Leung was setting type, his fingers black with ink. Didn’t look up. “As long as they keep cutting holes in the newspaper.”

“And if they stop?”

“Then I’ll print wedding invitations.” He placed a character block with a soft click. “But they won’t stop. They can’t. Stopping would mean admitting they were wrong to start.”

~

He was right. The censors couldn’t stop because stopping would be a concession, and the colonial government didn’t make concessions to the Chinese press. So the holes continued, and the underground press continued, and the teahouse intelligence exchanges continued, and the people of Hong Kong became, week by week, better informed about the things they weren’t supposed to know than they’d ever been about the things they were.
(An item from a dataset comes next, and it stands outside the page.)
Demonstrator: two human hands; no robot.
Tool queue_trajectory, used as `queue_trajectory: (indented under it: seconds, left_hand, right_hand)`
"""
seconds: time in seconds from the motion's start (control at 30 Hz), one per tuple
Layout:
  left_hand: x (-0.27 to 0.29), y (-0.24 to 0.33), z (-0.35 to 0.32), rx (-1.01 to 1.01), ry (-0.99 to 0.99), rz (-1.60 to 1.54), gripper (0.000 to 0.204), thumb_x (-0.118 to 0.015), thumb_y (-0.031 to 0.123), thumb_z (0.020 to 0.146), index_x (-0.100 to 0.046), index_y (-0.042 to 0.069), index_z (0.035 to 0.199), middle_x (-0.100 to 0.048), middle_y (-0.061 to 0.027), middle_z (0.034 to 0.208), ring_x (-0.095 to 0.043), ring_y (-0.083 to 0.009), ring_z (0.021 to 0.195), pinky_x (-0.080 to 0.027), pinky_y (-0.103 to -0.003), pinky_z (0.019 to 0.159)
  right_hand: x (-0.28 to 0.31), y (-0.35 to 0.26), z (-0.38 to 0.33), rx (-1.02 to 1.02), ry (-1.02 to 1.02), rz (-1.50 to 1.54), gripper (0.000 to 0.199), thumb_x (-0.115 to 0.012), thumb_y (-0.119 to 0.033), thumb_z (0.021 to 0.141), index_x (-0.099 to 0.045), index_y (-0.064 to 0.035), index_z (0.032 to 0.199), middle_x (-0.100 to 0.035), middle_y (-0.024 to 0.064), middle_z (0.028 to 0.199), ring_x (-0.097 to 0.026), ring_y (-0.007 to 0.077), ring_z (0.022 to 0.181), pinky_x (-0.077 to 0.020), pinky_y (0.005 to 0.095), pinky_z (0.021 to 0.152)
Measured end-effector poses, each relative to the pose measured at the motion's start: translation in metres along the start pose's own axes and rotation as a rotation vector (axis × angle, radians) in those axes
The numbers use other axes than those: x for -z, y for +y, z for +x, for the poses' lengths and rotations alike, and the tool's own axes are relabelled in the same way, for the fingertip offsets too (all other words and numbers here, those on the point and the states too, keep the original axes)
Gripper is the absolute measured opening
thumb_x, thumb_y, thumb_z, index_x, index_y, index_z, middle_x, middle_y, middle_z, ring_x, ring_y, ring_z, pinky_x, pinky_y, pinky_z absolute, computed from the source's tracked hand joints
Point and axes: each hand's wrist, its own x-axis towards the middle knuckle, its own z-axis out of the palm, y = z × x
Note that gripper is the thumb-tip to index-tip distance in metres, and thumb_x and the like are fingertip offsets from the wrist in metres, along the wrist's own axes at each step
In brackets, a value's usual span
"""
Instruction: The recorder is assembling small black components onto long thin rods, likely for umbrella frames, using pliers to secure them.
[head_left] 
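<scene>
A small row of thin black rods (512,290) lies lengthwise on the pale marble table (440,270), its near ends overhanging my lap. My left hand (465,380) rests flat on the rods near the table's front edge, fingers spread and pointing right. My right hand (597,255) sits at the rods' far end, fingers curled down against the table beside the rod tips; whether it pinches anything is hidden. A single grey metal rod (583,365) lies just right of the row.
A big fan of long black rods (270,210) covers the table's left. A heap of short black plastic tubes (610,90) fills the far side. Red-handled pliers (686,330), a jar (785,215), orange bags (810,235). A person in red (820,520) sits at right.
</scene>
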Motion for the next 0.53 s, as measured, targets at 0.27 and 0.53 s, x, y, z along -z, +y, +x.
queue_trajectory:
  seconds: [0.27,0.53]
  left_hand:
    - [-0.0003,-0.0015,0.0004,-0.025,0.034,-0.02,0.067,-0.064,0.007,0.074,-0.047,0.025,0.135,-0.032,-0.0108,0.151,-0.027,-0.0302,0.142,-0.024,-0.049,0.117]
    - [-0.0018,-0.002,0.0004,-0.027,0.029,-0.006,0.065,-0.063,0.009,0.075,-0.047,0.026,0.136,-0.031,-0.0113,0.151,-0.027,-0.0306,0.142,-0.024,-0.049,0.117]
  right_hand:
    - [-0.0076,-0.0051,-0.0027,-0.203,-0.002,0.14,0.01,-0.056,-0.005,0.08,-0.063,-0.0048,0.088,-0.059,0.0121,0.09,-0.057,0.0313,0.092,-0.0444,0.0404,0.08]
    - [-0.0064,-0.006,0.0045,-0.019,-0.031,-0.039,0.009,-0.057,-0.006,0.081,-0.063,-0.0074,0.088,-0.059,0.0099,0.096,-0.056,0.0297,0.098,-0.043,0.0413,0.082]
The censors had set out to create silence. What they’d created was a city of readers who’d learned to hear what wasn’t being said.

The technique outlived the empire that invented it. Decades later, Hong Kong’s own museums would quietly rewrite the city’s history—replacing exhibition panels, adjusting timelines, softening inconvenient chapters the way the old Information Bureau once softened inconvenient paragraphs. Vision Times and EJ Insight both documented the pattern: not holes in newsprint this time, but holes in memory itself. The razor had gotten more elegant. The principle hadn’t changed.

Namchoi folded the morning’s paper and slid it into the drawer with the rest. Through the holes in the front page, he could see last week’s paper underneath, its own holes offset at different angles, creating a layered pattern of absence upon absence. It looked like lace. It looked like a net. It looked like a city trying to see through its own blindfold—and succeeding, one hole at a time.

He poured his tea and started his day. There was work to do. The war was coming, and the newspapers were full of holes, and that meant everyone already knew.